Start of Available data
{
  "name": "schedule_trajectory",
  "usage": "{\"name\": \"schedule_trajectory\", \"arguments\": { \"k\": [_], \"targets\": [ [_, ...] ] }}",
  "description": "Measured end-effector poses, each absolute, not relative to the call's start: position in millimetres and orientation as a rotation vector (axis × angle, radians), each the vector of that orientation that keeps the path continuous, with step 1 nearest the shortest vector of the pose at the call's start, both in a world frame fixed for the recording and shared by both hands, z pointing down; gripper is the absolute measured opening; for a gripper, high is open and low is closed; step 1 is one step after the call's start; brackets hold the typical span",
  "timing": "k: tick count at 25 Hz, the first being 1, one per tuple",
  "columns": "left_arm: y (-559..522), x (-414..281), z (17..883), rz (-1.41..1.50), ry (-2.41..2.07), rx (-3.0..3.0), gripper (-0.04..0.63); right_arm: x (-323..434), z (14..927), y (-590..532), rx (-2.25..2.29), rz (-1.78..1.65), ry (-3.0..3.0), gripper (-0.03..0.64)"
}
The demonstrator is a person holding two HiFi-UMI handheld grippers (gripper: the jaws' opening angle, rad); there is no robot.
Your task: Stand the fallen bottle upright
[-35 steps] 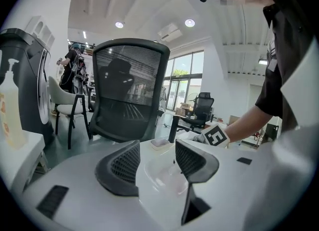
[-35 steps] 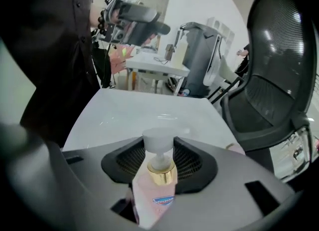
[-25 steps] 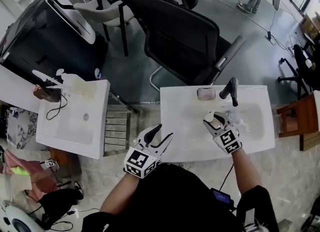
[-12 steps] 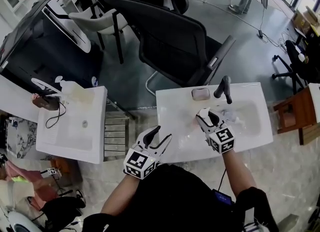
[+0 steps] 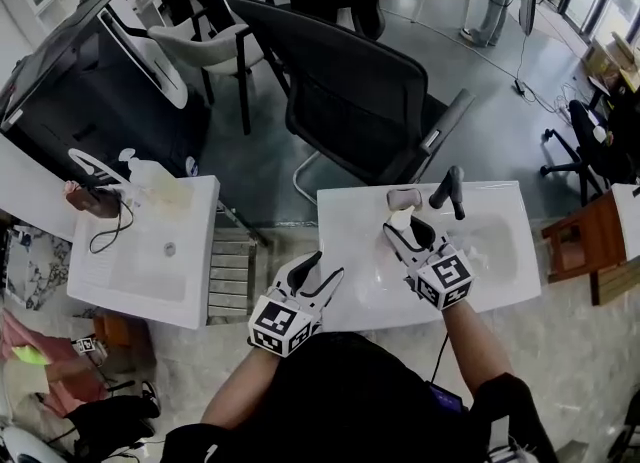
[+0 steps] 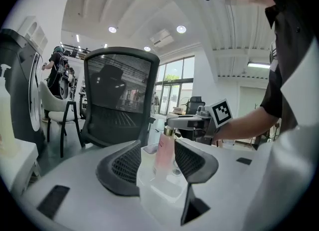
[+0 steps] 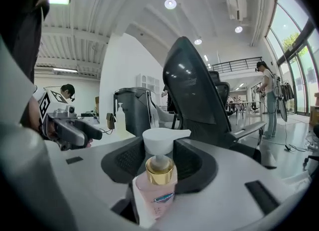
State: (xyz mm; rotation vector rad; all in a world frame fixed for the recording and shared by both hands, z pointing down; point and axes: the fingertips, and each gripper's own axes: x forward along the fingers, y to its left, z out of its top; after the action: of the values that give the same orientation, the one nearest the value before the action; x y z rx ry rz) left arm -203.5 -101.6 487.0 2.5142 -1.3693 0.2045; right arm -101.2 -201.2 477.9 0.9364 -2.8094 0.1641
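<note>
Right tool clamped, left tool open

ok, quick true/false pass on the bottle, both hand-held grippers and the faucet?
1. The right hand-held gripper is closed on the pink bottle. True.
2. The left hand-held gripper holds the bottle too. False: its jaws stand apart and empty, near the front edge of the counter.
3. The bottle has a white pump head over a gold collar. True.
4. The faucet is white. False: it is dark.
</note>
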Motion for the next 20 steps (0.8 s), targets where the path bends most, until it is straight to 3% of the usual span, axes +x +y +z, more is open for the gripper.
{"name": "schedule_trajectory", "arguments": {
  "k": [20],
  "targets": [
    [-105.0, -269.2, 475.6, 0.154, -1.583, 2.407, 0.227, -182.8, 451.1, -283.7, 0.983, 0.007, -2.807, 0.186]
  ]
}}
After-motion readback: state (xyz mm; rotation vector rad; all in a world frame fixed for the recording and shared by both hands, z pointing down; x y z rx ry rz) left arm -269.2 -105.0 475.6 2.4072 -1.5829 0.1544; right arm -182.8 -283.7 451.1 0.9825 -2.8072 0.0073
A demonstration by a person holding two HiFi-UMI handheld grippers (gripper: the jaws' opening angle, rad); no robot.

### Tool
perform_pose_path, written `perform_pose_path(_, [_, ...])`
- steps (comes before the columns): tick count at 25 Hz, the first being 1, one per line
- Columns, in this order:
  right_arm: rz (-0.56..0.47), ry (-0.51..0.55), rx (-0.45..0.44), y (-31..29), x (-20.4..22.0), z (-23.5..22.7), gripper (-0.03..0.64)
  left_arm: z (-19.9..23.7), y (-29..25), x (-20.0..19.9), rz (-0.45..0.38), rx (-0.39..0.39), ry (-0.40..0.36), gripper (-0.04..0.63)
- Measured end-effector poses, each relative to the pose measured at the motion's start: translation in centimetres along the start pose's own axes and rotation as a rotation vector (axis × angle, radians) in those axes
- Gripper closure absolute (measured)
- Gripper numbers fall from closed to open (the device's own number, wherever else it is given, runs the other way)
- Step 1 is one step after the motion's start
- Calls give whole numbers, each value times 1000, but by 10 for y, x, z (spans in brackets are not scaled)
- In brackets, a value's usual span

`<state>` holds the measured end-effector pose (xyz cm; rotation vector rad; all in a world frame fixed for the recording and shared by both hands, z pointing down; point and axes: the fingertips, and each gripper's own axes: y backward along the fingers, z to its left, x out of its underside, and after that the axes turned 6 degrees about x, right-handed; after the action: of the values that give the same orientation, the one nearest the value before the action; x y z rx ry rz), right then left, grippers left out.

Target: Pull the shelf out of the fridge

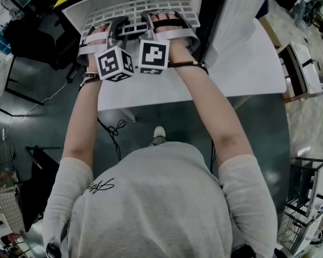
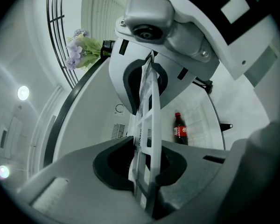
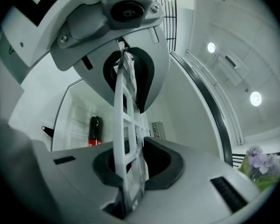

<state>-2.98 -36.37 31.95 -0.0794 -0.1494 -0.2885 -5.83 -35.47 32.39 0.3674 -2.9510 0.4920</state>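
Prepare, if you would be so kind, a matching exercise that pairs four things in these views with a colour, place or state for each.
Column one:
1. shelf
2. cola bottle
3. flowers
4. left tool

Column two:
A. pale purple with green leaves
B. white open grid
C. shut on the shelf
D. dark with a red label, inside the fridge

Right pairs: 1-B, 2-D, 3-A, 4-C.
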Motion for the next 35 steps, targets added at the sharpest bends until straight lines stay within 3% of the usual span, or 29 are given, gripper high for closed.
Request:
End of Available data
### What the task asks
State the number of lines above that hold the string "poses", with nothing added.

### Result below
2